• TASK DETAILS: In the data below, which lines hold "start"? Copy every one.

• DATA SEGMENT:

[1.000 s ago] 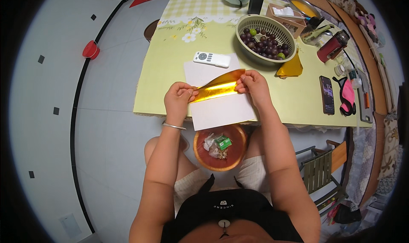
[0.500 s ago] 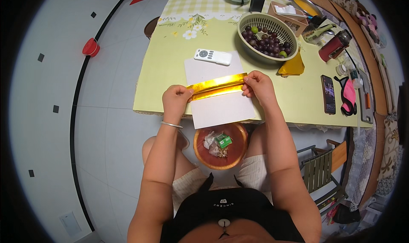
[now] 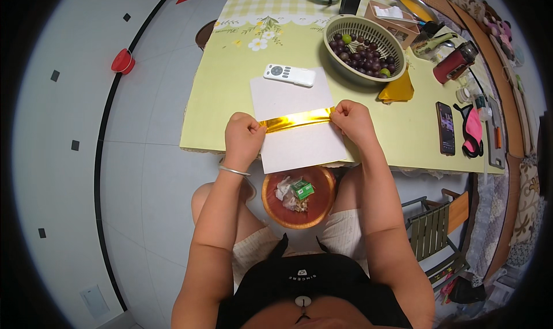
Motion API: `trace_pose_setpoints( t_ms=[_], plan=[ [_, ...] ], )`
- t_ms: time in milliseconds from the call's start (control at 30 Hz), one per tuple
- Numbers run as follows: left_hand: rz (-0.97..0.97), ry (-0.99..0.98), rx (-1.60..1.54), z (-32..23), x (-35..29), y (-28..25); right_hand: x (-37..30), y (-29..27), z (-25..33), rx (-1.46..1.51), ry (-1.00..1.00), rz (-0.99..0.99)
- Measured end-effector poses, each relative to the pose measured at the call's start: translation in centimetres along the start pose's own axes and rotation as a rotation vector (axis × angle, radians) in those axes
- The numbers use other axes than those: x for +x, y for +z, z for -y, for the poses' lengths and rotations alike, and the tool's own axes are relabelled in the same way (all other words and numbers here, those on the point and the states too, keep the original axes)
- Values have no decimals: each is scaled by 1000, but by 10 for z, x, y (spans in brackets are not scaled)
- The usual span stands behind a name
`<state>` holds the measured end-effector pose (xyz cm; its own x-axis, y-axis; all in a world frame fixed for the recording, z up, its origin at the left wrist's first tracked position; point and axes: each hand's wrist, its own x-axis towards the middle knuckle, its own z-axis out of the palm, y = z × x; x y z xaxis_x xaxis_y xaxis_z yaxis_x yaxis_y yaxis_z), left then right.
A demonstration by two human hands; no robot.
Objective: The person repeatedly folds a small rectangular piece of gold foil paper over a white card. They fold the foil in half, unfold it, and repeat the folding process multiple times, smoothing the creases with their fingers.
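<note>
A strip of shiny gold foil paper (image 3: 297, 120) stretches across a white sheet (image 3: 302, 150) at the table's near edge. My left hand (image 3: 243, 135) pinches the strip's left end, and my right hand (image 3: 352, 121) pinches its right end. The strip looks folded lengthwise into a narrow band. At the top of the white sheet lies a white remote control (image 3: 290, 75). More gold foil paper (image 3: 397, 88) sits to the right, partly under a basket of grapes.
The slatted basket (image 3: 332, 51) of dark grapes stands beyond my right hand. Further right are a phone (image 3: 445, 128), a pink and black eye mask (image 3: 472, 131) and a red flask (image 3: 454, 63). Below the table edge, between my legs, is a round bin (image 3: 269, 211) with rubbish.
The two visible gold bands have come together into one narrower strip. Both hands have shifted slightly and still pinch the ends.
</note>
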<state>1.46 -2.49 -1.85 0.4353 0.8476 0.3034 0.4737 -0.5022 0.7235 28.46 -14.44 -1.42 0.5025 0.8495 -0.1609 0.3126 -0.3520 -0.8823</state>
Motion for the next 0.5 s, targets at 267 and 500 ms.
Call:
trace_pose_setpoints(
  t_ms=[267, 500],
  plan=[
    [79, 373, 348, -25, 2, -2, -8, 6, 10, -349, -80, -100],
    [268, 498, 504, -16, -4, 9, -21, 36, 17, -735, -767, -353]
  ],
)
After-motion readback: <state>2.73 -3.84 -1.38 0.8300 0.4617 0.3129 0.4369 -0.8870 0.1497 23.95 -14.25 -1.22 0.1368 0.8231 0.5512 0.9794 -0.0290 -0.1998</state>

• SOLUTION FOR THIS PROBLEM:
- t_ms: time in milliseconds from the call's start (control at 30 Hz), one per tuple
- Measured end-effector poses, each relative to the pose measured at the call's start: translation in centimetres along the start pose's own axes and rotation as a rotation vector (axis × angle, radians) in those axes

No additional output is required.